I was not sure about the critique of a slide from income-generating investments to social sectors. Does the full report indicate whether this is because of an implicit feeling that Dutch rural development had failed? (Many other donors, including the World Bank, felt that much of their agricultural investment in the 1980s had failed, so this is not a theoretical question.) Or was it because of an implicit assumption (explicit in other countries) that the private sector will feed growth, as it did in Asia, so that development assistance becomes fixed into social sectors such as health and education?

I recall a conversation with ministry officials in which they indicated that they were quite skeptical about general budget support (GBS). But it would seem that they went for it despite their misgivings. Again, was this because of political decisions (in which case was the merger of foreign affairs and development cooperation such a good idea?), or was this due to inertia among civil servants trying to spend their budgets?

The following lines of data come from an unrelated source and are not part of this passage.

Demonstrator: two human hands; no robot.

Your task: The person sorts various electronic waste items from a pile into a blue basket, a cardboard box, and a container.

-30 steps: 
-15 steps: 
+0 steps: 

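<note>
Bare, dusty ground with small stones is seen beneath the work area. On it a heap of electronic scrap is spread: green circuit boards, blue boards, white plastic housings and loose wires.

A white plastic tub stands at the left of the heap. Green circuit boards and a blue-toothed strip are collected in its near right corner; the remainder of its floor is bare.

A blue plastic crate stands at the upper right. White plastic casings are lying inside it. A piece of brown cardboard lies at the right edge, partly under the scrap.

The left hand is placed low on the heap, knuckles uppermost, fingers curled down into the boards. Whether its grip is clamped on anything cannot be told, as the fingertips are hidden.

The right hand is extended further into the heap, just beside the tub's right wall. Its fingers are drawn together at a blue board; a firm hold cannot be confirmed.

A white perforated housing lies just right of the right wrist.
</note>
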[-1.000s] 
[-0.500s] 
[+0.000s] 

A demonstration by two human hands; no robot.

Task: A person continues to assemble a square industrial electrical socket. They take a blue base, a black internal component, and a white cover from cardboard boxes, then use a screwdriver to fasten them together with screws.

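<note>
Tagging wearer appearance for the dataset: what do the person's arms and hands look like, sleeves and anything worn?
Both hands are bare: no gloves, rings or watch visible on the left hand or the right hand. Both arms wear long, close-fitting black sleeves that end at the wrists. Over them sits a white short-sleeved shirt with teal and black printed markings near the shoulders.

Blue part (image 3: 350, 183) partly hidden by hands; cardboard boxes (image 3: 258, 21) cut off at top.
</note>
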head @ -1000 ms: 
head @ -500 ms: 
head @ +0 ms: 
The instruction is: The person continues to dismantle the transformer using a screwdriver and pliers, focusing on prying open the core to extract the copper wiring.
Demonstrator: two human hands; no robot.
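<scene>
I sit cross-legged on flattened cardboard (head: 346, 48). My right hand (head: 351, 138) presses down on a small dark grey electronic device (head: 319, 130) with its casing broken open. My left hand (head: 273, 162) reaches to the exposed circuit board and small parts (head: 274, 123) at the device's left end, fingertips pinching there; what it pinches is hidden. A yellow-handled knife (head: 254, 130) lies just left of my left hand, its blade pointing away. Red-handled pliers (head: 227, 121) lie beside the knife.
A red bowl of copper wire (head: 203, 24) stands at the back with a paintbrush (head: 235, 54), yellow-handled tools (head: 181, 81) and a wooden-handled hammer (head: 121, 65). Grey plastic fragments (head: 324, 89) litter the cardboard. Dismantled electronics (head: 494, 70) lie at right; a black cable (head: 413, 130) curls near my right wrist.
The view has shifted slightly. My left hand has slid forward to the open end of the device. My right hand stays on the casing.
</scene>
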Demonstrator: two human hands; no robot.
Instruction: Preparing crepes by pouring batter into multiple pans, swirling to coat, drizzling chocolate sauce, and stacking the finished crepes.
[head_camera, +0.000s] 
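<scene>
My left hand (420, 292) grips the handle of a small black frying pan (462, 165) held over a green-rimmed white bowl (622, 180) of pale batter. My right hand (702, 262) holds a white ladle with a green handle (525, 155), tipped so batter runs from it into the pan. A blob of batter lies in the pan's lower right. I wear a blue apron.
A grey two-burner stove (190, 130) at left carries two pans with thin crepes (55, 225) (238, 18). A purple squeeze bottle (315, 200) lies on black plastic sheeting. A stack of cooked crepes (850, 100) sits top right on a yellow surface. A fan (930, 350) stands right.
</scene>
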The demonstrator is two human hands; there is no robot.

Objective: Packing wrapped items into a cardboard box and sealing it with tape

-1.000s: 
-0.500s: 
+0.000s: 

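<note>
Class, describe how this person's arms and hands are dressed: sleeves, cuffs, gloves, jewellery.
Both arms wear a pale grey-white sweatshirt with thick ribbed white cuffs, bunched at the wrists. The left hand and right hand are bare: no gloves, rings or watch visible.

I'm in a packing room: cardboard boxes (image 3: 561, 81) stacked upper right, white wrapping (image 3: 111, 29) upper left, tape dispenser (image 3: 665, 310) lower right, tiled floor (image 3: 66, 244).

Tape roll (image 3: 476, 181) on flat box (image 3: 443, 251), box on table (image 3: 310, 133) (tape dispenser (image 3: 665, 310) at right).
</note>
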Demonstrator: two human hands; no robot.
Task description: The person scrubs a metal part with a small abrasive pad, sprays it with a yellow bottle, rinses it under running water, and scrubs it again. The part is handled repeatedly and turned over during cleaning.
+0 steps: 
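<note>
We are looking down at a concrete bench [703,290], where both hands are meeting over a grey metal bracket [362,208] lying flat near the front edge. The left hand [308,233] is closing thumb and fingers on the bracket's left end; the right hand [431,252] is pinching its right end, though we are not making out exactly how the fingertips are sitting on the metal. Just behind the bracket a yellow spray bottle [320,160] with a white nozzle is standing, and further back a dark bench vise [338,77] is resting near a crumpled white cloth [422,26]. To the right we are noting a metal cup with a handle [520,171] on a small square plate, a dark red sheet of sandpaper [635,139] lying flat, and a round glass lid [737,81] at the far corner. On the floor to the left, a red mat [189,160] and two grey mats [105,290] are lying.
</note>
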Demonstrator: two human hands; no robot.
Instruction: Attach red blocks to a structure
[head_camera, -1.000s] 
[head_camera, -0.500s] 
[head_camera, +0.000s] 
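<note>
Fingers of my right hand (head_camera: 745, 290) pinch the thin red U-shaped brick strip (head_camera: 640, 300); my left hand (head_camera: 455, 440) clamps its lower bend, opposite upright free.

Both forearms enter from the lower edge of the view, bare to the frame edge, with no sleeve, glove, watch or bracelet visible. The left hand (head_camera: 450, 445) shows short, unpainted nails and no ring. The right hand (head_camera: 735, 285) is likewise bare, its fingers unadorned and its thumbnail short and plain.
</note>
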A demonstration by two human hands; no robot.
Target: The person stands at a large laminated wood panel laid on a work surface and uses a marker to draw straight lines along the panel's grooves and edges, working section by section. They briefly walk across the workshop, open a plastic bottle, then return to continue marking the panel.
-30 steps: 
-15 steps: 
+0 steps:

I would agree, and I have said elsewhere, that current aid policy does indeed ignore civil society because of the excessive focus on government-to-government relations, and the failure to really deal with governance issues. So what is the response of the Ministry to the failure to engage civil society locally through the mainstream programme, as opposed to its proxy engagement through the co-funded Dutch NGOs?

The large amount spent on humanitarian assistance really makes me wonder where this went, and to whom. Was this really used for humanitarian assistance, or a cover for more budget support, or the political use of the aid programme for other ends? (See notes on Sudan.)

Under the report’s general conclusions, the issues around ownership, etc., undermine many of the current claims for the Paris Declaration and the adherence to harmonization/ownership, just as much as they cast doubt on some of the narrower forms of results-based management and monitoring.